Directions:
Only those lines in the data below from the line containing "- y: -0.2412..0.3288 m" through the line containing "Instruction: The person", both included, should be restated word for word.

Excerpted records:
========
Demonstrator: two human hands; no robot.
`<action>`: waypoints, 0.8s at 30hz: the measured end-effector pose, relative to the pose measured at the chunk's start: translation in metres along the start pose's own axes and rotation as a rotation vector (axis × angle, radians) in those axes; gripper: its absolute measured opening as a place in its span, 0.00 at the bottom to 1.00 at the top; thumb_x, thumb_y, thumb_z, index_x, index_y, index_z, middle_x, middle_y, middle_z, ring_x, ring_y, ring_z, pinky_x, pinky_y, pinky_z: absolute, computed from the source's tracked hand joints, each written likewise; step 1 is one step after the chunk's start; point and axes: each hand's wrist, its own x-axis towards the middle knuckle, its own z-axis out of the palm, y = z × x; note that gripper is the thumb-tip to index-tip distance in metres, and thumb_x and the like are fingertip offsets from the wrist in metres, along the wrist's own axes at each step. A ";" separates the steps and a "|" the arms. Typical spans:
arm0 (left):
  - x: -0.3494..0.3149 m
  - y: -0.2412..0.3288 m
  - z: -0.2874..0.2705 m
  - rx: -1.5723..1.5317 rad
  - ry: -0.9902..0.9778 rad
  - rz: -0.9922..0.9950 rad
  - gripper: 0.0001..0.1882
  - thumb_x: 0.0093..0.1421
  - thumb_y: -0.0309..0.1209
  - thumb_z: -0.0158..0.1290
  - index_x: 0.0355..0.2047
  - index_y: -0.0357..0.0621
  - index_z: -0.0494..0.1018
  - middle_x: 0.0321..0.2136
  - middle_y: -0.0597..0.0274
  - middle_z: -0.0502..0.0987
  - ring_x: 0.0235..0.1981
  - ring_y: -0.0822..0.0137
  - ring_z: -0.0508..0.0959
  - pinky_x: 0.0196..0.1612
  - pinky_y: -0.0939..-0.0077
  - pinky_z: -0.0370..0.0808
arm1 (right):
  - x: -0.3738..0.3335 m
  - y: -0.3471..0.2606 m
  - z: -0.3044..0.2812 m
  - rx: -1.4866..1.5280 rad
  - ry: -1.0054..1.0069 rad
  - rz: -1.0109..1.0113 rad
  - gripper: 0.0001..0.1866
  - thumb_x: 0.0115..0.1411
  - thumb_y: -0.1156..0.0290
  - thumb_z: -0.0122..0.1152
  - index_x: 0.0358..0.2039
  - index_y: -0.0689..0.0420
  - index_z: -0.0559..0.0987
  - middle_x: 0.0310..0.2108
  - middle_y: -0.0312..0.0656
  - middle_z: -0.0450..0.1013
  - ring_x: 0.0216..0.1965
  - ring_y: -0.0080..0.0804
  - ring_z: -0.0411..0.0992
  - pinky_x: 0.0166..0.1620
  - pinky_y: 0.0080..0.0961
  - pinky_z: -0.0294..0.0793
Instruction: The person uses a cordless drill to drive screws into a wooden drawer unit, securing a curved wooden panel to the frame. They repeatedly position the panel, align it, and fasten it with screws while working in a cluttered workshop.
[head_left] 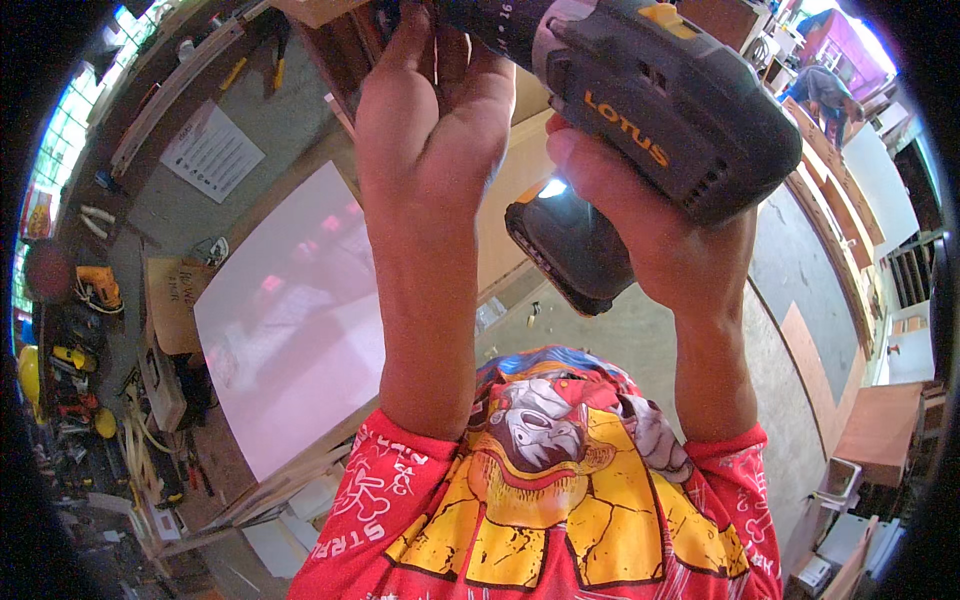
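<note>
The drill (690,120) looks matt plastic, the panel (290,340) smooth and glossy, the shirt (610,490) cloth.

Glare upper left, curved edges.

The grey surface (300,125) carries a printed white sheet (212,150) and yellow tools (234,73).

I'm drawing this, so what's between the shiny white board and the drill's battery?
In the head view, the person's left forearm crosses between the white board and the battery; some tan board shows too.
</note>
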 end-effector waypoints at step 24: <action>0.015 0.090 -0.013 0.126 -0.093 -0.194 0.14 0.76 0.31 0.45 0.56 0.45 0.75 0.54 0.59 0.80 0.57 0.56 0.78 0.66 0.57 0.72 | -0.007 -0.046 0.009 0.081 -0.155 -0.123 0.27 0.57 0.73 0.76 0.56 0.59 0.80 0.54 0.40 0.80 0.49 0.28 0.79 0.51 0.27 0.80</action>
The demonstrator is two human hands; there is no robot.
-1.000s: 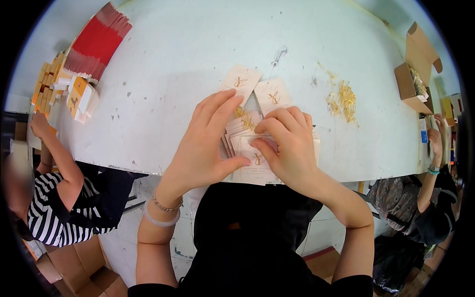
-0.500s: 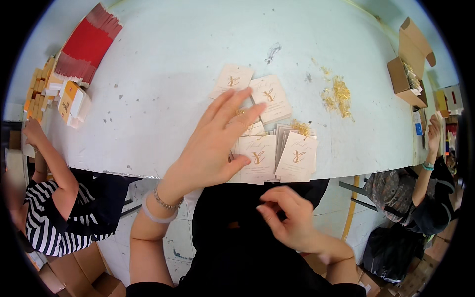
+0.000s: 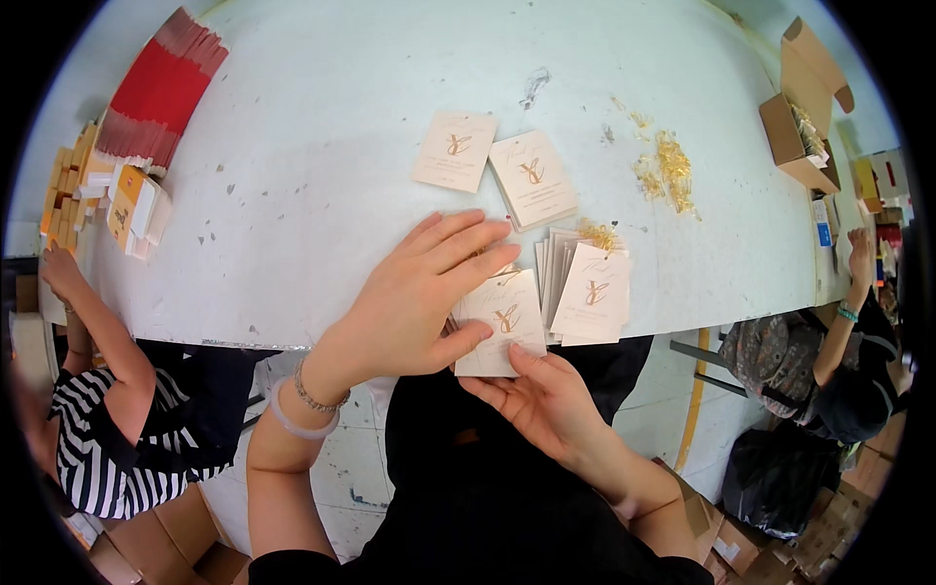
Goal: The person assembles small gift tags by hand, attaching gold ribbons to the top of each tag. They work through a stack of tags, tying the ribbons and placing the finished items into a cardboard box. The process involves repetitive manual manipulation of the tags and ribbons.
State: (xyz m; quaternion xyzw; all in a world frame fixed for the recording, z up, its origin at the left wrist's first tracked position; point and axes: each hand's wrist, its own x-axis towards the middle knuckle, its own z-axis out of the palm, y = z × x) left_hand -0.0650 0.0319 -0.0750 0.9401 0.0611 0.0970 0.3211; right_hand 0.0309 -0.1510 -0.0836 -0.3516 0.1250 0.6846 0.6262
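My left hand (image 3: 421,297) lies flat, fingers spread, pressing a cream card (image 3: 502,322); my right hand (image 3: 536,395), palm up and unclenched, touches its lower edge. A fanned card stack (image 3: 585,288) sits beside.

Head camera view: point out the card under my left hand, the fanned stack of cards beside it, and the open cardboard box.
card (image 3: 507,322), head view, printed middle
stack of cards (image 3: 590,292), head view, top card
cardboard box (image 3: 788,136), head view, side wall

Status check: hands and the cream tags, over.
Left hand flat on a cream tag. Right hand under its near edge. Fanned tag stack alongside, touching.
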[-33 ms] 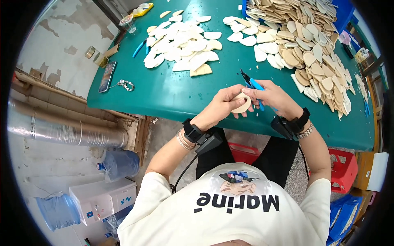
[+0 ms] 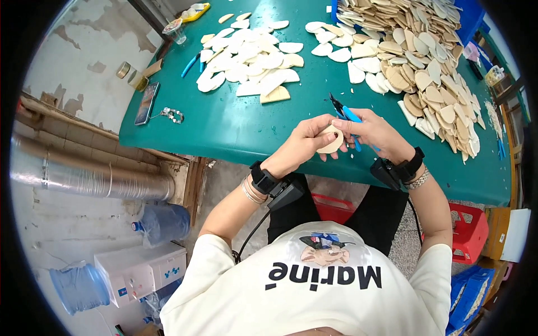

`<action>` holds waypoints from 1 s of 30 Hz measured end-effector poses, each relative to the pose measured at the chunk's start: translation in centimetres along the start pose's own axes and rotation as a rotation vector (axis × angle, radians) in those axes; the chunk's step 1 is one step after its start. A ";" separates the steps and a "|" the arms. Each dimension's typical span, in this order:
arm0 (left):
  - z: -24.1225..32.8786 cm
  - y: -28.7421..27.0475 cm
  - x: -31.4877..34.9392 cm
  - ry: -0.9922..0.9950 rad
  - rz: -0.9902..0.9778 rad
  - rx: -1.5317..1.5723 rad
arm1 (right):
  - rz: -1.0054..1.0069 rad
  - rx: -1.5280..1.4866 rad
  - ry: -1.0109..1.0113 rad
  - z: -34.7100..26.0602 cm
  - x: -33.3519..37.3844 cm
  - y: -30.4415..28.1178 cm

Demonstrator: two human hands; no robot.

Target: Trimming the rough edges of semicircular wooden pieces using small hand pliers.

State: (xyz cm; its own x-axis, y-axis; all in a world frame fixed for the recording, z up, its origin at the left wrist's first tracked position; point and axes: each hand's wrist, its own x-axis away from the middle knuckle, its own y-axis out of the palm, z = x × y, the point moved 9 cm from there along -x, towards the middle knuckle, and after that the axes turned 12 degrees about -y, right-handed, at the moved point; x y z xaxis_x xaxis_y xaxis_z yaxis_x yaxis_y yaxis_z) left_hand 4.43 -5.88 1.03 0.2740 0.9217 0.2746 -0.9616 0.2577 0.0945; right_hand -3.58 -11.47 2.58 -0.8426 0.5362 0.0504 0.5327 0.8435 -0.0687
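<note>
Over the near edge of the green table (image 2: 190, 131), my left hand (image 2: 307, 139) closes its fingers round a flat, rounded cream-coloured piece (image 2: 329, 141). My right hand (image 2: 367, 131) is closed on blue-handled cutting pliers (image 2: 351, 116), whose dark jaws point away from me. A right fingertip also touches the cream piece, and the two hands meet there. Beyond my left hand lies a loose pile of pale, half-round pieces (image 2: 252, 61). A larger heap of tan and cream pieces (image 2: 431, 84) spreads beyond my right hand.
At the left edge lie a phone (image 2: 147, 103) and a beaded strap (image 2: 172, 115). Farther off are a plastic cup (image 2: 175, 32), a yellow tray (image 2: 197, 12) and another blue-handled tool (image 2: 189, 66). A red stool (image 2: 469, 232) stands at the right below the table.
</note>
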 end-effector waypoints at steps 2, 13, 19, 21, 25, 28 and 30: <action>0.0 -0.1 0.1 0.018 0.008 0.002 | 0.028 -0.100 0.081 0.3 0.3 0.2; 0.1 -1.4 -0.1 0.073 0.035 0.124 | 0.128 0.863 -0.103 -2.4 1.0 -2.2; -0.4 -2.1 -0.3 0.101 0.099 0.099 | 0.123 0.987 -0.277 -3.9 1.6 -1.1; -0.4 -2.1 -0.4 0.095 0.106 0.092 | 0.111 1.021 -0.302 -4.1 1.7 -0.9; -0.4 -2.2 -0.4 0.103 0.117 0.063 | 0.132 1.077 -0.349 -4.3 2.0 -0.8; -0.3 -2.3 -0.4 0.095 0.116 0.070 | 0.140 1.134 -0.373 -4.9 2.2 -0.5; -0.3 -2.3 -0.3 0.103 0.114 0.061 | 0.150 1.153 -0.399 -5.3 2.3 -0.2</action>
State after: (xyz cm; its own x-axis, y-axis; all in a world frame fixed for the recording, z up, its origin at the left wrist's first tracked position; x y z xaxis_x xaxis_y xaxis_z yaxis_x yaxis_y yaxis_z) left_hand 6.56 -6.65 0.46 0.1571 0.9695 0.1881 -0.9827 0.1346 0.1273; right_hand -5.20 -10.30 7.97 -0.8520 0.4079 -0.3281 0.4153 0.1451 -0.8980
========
Completed exercise:
  - y: -0.2412..0.3288 m
  - z: -0.2874..0.2705 m
  - rx: -1.5723..1.5317 rad
  - ry: -0.9902..0.9778 rad
  - rz: -0.9922..0.9950 rad
  - gripper: 0.0001..0.1882
  - thumb_x: 0.0093..0.1421
  - thumb_y: -0.0309..0.1209
  - thumb_z: -0.0158..0.1290
  - index_x: 0.0355..0.2047
  - index_y: -0.0357..0.0621
  - index_z: -0.0494..0.1018
  - middle_x: 0.0321..0.2136
  - middle_y: -0.0597..0.0274
  - middle_z: -0.0502..0.0987
  - ring_x: 0.0235..0.1981
  - ring_y: -0.0822..0.0137
  - ring_z: -0.0508..0.0959
  - pinky_x: 0.0196..0.1612
  - pinky_y: -0.0939..-0.0077
  - pinky_z: -0.0370..0.0808
arm1 (right):
  - x: -0.3738..0.3335 m
  - y: -0.3471..0.2606 m
  - z: -0.3044..0.2812 m
  - rx: -1.4866..1.5280 rad
  - ry: -1.0054..1.0069 rad
  - rz: -1.0109..1.0113 rad
  - gripper: 0.0001..0.1866
  - thumb_x: 0.0115..0.1411
  - thumb_y: -0.1156..0.0290
  - thumb_z: -0.0122..0.1152
  - index_x: 0.0358..0.2039
  - index_y: -0.0689..0.0420
  - index_z: -0.0559..0.0987
  - middle_x: 0.0310..0.2108
  - middle_y: -0.0312..0.0656
  - middle_z: -0.0450..0.1013
  - ring_x: 0.0216..0.1965
  - ring_y: -0.0080..0.0804
  - ring_z: -0.0411..0.0992
  - pinky_x: 0.0166..0.1620
  - pinky_y: 0.0080..0.0961
  - pinky_z: -0.0294..0.0793
Instruction: The person uses a cordless drill to drive screws into a wooden drawer unit, securing a curved wooden panel to the frame. They repeatedly position the panel, align it, and fasten it with screws while working in a cluttered workshop.

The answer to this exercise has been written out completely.